Door County 70.3 Race Report: Confessions of a Clydesdale
Hi. My name is Matt and I’m a Clydesdale. I don’t work for Budweiser or pull a wagon full of beer. (not since college anyway) Rather, I’m triathlete of a certain size.
Now that that’s off my chest, I have a confession to make. I long to be a thoroughbred. This causes me to suffer from a condition that is all too common in the world of triathlon. I am prone to measuring my success based on the success of others. When you’re on a team like Madison Multisport, those “others” are some ridiculously hardworking, fast and talented athletes.
Why does this matter? Well, when you put in almost 5 hours to complete the Door County 70.3, you should feel good about yourself. You should feel proud. The vast majority of people can’t complete a half Ironman. So, rather than succumb to my affliction, I will focus on all the positives from Sunday’s race.
1) I got extra time to warm up.
The wind was pretty strong on race morning and my race start was delayed by about 42 minutes. I arrived onsite at about 6:30am which meant I had about 3 hours to get warmed up. My warm-up mainly consisted of standing around with my teammates talking about the weather and wondering when people were going to go for a run. No one did. Wetsuits went on really early because it was a little chilly out. My warm-up ended being a few sprints while wearing my wetsuit and 10 minutes in the water getting acclimated.
2) I did something new on race day and lived to tell about it.
I drank an iced coffee for the first time in my life. In fact, it’s the first cup of coffee I’ve ever had. I needed/wanted some caffeine and it was my only choice. I added a little sugar to it and actually enjoyed it. I was buzzing pretty quickly (which counts as part of my warm up) and it certainly is true what they say about coffee helping get things moving along…
3) I got to swim in a washing machine.
The delay in the start of the race was caused by wind and waves. The swim was shortened to 400M. That was a smart call by the race directors. With my late start, I got to watch a bunch of swimmers get pulled out by lifeguards. Not what you want to see before a swim, but I was confident in my ability to swim and manage the mental stress of getting battered by waves. The first 50M were relatively calm because the waves were blocked by a pier. Once you cleared the pier, it was nuts. Sighting was extremely difficult. Thankfully the course was lined with friendly lifeguards who yelled at me to get back on course.
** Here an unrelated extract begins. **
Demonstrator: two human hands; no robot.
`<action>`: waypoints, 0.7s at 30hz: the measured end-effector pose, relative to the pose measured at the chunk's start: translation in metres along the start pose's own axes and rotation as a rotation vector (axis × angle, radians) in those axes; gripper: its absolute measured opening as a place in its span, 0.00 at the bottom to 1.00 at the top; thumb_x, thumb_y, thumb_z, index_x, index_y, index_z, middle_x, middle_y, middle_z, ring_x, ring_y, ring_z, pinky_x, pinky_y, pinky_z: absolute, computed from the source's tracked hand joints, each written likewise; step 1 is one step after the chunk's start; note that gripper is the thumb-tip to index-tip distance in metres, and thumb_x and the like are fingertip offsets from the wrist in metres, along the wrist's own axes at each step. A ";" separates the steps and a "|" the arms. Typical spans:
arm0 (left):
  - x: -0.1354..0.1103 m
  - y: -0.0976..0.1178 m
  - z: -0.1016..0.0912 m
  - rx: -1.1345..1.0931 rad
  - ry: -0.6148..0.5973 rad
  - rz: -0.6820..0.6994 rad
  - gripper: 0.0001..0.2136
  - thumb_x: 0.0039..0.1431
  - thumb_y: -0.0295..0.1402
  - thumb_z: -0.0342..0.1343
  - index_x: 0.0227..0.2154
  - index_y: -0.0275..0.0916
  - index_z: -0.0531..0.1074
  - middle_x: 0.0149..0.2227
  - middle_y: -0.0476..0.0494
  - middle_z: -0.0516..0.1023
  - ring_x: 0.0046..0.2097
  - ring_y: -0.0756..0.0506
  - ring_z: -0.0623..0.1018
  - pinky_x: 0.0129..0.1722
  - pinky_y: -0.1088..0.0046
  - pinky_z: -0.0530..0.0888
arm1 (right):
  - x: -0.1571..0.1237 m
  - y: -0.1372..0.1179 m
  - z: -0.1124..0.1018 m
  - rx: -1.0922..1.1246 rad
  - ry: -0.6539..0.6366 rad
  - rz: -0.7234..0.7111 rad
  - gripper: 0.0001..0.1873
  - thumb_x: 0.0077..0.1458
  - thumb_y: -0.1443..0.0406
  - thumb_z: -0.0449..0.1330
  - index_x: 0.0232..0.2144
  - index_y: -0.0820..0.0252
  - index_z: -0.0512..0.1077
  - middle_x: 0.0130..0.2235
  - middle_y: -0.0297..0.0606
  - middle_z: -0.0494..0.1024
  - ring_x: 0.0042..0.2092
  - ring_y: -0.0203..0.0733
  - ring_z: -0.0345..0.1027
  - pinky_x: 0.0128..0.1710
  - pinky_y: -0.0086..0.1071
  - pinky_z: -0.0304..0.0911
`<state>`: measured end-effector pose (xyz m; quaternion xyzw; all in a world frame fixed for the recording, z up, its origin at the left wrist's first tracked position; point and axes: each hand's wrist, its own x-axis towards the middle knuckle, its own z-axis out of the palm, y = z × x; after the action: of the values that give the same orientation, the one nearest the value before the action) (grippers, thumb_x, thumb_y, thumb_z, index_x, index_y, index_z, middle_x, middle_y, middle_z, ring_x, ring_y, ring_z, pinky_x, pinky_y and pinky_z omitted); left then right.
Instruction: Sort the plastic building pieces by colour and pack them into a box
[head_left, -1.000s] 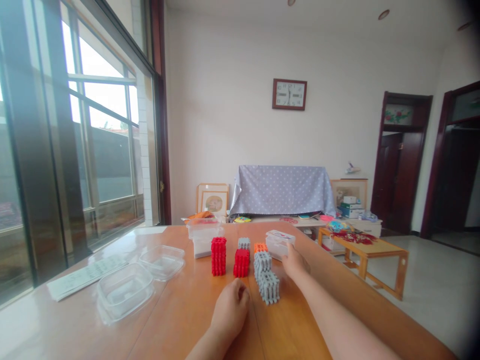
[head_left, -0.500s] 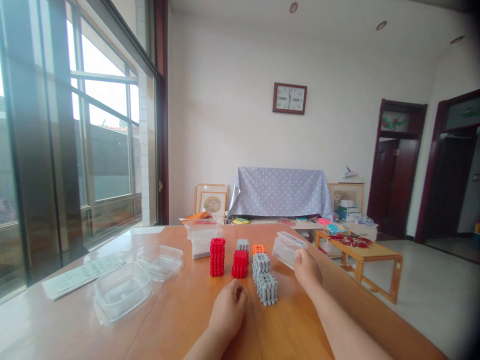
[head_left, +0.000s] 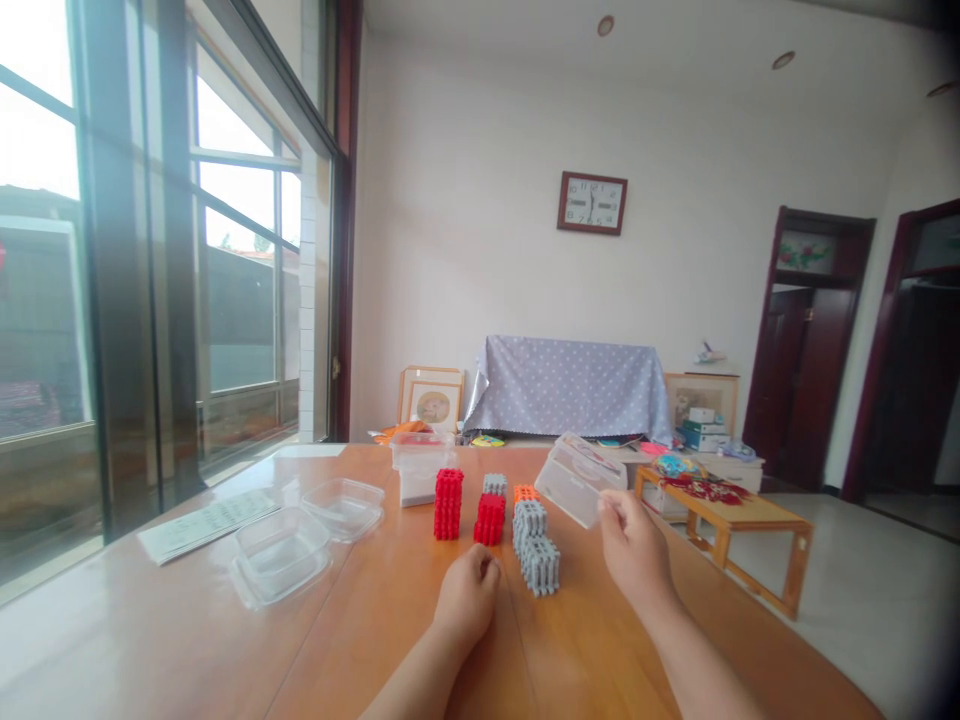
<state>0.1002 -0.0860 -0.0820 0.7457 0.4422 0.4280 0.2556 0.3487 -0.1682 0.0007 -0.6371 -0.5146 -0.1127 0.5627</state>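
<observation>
My right hand (head_left: 634,535) pinches the near corner of a clear plastic box (head_left: 579,484), which is tilted up at the table's right side. With fingers curled, my left hand (head_left: 469,592) rests on the table in front of a short red stack of plastic building blocks (head_left: 490,518); whatever it may hold is hidden. A taller red stack (head_left: 448,504) stands to the left of that one. Grey stacks (head_left: 540,565) stand between my hands, and orange blocks (head_left: 526,493) show behind them. Another grey stack (head_left: 495,485) is partly hidden behind the short red one.
On the left of the wooden table (head_left: 360,640) lie two clear plastic containers (head_left: 281,548) (head_left: 343,508) and printed sheets (head_left: 206,522). White-and-clear boxes (head_left: 420,470) stand at the back. Beyond the right edge is a low wooden table (head_left: 720,505).
My right hand has lifted and tilted the clear plastic box, so its broad face shows more. My left hand stays closed in front of the red stack. The camera view has turned slightly left.
</observation>
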 end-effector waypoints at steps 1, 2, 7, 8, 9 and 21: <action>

4) I got to try out a new nutrition plan.
I had my nutrition planned out really well. My main source of nutrition was to be my bottle of Infinit bike mix. I had some salt chews in my bento. I was also going to try something new in this race - peanut butter and jelly. Well, the best laid plans fall apart when you come out of aero, hit some bumps and lose your nutrition bottle at mile 10. I watched it hit the ground and then thought, “I can’t afford to take the time to stop and get it”. I thought that because I’m an idiot and thought 30 seconds would make a difference in my race result. Lesson learned. Plus, I still had the PB&Js. I was excited to eat my first half sandwich about mile 23. I pulled it out of my bento box and in the process knocked the other half out and onto the ground. I also managed to drop a salt chew. So, I decided at mile 24 that I’d give Gatorade Endurance a try. Not too bad.
5) I learned that you can take time to smell the roses in transition.
In my race plan, I bumped up my T2 estimate to 6 minutes because I was thinking about changing clothes. I was really only going to change tops. Coach Cindi, was having none of this and asked if I was planning to spend all that time in the bathroom. Point taken. I went as slowly as I possibly could in T2 and it still only took 2:28. That’s kind of a good feeling. You can take some time to compose yourself and get ready for the run and it really doesn’t cost all that much time. Again, 30 seconds was not what kept me off the podium.
6) I’m getting close to figuring out how to be ready for the run.
Despite all my nutrition issues, I still felt really good at the start of the run. I managed my effort on the bike really carefully and even dialed back a little on the ride before the finish. I was willing to sacrifice some time on the bike to have a better run. It worked. I’ve completed three 70.3 races in the last 8 months and this is the first time I broke 2 hours in the run.
7) Having teammates on course is amazing.
I’m on a great team with great people and great coaches. Crossing paths with my teammates who were competing was encouraging every time. After Olivia yelled “Maaaatttt” as we ran past each other, I think I smiled for 5 minutes. (We’re easy to spot in our sweet orange, blue and black tri suits.) Having even more teammates on the race course cheering makes a huge difference. Teresa even walked up the bluff with me at mile 9. She did that about 10 times on the day. That was not an easy walk up a very steep hill.
All of these positives actually led me to setting a 70.3 PR by about 20 minutes (adjusting for the shortened swim). That’s amazing! Sure, it wasn’t as fast as some of my teammates, but that’s not relevant. I raced my race. I did the best I could. The fact that I still think I can do better is what gets me back out training and marching towards Ironman WI.